Gentlemint is a place for all things manly. The creation of the service came about one weekend when its two co-founders Glen Stansbury and Brian McKinney sat down with a bottle of the manliest bourbon they could find and spent an entire day coding the first iteration of the website.
So far Gentlemint has been growing more rapidly than either founder thought it would. Six weeks after its creation the founders shared the link with friends and a few days later, had thousands of people clamoring for access. Currently the website is in an invite-only beta as its creators work on scaling the service and building a strong community.
The idea behind Gentlemint is to make a collection of some of the manliest things around. Surprisingly, co-founder Glen Stansbury said they never had to set any rules or clarify the service’s purpose.
The fact that people are using the site exactly as we thought they would is a tad surprising. Nowhere on the site do we have a guide on what type of content we want, best practices, etc. It’s like everyone just knows what to post once they hit the site. It’s great.
For now, the company doesn’t have a business model in place. Stansbury said they’re “not too worried about it” but admitted they’ve got some good, non-disruptive ideas for creating revenue in the future that will “make the Gentelmint experience better.” Currently the company is being entirely bootstrapped by its co-founders.
Gentlemint is a really interesting and surprisingly diverse service. While it’s almost entirely geared toward manly man-related stuff, it still hosts a great variety of content, like interesting/weird products, silly video links, news stories, and standard picture posts.
The design is pretty basic and benefits a great deal from it. Posts have a basic thumbnail and caption, and can be commented on or liked (liking a post turns a flat mustache into an upward curl – a nice touch). No serious frills, but it works.
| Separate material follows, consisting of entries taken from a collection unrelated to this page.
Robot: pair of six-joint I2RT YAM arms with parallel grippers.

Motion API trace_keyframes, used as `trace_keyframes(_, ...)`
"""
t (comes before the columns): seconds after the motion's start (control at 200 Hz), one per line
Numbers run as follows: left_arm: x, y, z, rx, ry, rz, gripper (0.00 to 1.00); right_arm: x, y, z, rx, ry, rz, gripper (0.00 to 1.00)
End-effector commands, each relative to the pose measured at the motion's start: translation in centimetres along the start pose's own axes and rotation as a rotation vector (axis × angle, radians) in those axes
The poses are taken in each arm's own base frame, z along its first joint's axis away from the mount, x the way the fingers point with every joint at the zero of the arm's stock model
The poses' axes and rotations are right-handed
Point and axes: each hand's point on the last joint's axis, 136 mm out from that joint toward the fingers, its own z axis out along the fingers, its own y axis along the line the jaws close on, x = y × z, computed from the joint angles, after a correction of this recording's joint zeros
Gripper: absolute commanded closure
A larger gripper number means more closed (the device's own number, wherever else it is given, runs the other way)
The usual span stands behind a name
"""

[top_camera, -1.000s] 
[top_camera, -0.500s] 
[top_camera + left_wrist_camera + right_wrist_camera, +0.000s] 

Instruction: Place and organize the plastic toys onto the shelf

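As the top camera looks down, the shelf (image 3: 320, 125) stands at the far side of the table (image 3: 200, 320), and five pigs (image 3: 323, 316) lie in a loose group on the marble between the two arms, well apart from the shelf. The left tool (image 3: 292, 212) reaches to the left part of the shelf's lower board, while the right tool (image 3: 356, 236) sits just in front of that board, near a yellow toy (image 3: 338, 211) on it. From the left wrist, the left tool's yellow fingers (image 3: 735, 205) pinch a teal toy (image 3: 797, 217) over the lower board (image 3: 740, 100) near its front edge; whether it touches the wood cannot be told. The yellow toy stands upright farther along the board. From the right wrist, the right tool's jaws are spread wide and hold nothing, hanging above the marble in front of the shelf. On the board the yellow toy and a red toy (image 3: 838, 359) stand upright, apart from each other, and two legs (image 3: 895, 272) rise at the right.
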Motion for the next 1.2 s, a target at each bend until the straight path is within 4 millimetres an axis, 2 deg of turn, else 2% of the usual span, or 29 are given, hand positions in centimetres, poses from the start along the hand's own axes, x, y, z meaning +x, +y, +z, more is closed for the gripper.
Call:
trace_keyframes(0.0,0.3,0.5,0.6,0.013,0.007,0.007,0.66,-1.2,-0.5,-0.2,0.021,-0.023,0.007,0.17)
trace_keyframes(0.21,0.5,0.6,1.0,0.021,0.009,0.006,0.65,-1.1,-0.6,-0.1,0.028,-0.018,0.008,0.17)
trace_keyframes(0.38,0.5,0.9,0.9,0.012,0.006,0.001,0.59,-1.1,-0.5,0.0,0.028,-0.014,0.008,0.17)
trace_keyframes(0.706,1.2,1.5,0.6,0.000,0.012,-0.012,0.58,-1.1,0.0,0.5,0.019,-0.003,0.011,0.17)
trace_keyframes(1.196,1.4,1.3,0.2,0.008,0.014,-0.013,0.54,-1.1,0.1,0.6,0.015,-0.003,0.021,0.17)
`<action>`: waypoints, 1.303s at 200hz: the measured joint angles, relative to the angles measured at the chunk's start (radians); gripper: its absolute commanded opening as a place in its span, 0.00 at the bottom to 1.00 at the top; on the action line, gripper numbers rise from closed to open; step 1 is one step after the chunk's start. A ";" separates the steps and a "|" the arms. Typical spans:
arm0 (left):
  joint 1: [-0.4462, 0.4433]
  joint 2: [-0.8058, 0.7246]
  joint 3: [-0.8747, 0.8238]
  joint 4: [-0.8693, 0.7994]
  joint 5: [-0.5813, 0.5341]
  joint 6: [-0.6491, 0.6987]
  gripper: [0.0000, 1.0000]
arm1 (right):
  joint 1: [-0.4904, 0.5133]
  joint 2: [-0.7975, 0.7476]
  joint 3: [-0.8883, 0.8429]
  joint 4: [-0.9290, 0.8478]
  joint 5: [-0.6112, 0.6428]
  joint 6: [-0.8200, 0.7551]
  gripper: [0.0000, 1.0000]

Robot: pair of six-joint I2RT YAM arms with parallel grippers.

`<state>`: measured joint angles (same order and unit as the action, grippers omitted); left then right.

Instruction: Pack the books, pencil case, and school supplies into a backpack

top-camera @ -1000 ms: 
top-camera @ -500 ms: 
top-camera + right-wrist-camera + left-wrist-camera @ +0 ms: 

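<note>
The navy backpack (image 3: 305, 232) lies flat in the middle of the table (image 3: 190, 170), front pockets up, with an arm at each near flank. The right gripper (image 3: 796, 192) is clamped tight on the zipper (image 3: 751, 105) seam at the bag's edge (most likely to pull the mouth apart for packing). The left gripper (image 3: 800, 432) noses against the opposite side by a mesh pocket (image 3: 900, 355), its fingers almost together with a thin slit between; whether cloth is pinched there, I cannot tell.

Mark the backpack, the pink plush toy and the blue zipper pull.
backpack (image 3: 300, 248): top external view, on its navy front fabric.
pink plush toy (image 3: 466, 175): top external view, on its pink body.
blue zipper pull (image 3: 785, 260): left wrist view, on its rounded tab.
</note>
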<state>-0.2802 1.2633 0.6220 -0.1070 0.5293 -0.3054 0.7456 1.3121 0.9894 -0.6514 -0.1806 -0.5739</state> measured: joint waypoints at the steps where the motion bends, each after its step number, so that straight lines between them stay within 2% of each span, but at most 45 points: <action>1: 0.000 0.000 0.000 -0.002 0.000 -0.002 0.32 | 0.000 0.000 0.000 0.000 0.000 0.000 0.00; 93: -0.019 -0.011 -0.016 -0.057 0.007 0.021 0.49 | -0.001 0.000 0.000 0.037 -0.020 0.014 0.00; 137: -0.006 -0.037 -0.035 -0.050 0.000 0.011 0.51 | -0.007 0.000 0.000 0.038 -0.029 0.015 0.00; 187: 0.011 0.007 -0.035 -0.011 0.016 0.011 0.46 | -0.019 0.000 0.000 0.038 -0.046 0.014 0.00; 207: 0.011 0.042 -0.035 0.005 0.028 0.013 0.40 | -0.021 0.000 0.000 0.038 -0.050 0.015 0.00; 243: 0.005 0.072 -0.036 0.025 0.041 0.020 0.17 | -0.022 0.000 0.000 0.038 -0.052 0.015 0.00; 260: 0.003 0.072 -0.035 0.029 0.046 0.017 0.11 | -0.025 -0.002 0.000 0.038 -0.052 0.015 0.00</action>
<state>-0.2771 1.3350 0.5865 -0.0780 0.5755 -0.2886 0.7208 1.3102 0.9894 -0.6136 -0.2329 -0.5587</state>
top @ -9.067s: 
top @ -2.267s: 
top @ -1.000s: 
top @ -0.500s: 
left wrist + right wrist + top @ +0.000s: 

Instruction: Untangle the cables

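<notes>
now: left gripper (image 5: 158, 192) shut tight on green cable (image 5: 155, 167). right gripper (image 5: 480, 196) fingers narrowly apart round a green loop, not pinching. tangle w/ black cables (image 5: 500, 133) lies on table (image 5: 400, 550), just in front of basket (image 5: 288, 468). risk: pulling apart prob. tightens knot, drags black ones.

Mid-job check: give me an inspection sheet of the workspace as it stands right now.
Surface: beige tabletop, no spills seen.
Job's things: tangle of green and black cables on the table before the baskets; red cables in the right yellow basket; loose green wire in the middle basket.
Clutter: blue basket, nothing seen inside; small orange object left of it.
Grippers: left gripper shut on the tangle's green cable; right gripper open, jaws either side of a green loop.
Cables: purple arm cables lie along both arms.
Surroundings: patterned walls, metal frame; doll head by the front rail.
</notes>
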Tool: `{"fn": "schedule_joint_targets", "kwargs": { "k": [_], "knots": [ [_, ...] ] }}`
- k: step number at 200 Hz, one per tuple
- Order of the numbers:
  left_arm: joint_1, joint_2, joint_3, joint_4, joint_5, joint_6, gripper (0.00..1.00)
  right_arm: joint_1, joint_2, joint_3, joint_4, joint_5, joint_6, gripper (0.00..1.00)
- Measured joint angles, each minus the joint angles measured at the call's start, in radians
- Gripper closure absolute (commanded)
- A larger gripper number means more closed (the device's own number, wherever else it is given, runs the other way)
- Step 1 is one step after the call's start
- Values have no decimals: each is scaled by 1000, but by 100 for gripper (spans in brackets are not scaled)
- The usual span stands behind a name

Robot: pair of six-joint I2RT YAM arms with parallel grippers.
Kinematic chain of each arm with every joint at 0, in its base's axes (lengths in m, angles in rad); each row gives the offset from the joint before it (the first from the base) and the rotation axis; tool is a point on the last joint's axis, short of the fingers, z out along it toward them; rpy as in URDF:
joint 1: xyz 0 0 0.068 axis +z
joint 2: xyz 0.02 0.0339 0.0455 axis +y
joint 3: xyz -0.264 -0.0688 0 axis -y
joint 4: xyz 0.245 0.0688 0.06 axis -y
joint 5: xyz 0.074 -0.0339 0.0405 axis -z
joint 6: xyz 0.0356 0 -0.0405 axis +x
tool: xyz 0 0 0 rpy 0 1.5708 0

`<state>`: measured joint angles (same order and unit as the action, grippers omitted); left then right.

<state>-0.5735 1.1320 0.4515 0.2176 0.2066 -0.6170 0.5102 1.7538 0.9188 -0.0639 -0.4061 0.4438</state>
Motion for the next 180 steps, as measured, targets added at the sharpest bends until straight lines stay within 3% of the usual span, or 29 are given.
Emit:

I spend pretty much all day wandering around the internet, so I was really delighted to stumble upon some cool stuff I hadn’t seen before like William Shatner wearing a Ghostbusters proton pack and an article about female celebrities photoshopped with giant beards.
While the links were interesting, the community seemed to be a little vacant. Even very popular posts would only have around 10 likes and two or three comments at most. The smaller, or at least less active, community is most likely due to the service being so new, so hopefully its creators figure out some ingenious ways of bolstering participation as it continues to grow.